この対立を決定的なものにしたのが、1904年から1905年にかけての日露戦争における日本の勝利である。東洋の小国と目されていた日本が、列強の一角であるロシアを破ったことは、欧米社会に強い警戒心を抱かせた。これにより、黄色人種が白人社会を脅かすという「黄禍論(こうかろん)」が急速に台頭し、カリフォルニア州での排日運動は一気に過激化していった。
サンフランシスコ大地震と隔離命令の波紋
1906年4月、サンフランシスコは大地震(サンフランシスコ地震)に見舞われ、市街地は壊滅的な被害を受けた。この混乱と社会不安の中で、市民の不満のハケ口として日本人移民への排斥感情がさらに煽られることとなった。
同年10月、サンフランシスコ市教育委員会は、市内の公立学校に通う日本人や韓国人の学童(約90名)を一般の学校から隔離し、中華街にある「東洋人学校(Oriental Public School)」へ通わせるという決議を強行した。この措置に対し、現地の日本人社会や日本政府(第1次西園寺公望内閣)は強硬に抗議し、日本の世論も「国辱」として激しく反発した。日露戦争の勝利直後で対外的な自負心が高まっていた日本にとって、この露骨な人種差別は到底受け入れられるものではなかったのである。
ルーズベルト大統領の調停と「日米紳士協定」
事態の緊迫化を受け、日米間の軍事衝突(日米戦争)への発展を恐れたアメリカ大統領セオドア・ルーズベルト(セオドア・ローズヴェルト)が事態の調停に乗り出した。ルーズベルトはカリフォルニア州当局や教育委員会の関係者をワシントンに呼び出し、説得を試みた。

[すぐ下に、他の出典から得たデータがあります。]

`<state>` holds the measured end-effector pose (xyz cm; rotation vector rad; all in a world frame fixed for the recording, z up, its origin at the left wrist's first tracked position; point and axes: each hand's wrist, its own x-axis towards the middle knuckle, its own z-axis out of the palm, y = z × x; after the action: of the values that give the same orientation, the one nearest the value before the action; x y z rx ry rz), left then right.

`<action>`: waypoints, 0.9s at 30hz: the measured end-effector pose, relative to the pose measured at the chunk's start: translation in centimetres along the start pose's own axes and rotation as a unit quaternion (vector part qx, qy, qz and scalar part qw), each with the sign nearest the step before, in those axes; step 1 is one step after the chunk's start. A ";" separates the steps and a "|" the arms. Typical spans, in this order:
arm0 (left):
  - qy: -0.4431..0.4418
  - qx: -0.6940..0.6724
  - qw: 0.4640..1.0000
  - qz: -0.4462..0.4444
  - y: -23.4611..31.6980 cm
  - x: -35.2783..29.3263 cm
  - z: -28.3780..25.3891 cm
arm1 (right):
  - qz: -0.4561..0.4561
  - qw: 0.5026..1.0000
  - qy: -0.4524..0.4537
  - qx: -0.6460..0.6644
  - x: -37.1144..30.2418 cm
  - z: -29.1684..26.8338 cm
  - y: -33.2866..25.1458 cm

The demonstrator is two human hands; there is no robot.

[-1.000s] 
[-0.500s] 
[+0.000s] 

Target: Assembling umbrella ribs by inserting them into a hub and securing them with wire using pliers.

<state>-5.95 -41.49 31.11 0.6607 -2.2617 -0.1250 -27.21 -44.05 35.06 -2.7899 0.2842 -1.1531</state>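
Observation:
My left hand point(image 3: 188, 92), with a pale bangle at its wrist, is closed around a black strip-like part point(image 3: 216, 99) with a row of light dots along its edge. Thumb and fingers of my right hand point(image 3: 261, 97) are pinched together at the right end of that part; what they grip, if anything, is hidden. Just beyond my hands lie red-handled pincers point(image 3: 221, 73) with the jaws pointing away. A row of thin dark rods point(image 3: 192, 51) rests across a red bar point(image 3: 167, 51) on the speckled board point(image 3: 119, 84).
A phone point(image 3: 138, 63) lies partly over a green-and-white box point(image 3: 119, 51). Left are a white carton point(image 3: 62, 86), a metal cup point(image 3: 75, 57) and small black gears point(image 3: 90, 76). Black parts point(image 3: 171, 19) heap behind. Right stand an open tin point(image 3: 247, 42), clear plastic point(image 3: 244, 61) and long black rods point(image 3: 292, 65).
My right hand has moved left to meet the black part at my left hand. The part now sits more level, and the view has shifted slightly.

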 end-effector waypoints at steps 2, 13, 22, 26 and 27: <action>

その結果、1907年にサンフランシスコ教育委員会は学童の隔離命令を撤回した。しかしその引き換えとして、連邦政府は日本からの移民流入を制限することを約束せざるを得なかった。これにより、1907年から1908年にかけて、日本政府が自主的にアメリカ行きの労働移民のパスポート発行を制限する「日米紳士協定(日米協定)」が結ばれることとなった。
この事件は、一応の決着をみたものの根本的な解決には至らなかった。その後もカリフォルニア州では「排日土地法」(1913年・1920年)などが制定され、最終的には1924年のいわゆる「排日移民法」による日本人移民の全面禁止へと繋がっていく。日本人学童排斥問題は、日米の親善関係が終わりを告げ、太平洋戦争へと至る長い対立の歴史の始まりを告げる画期的な事件であった。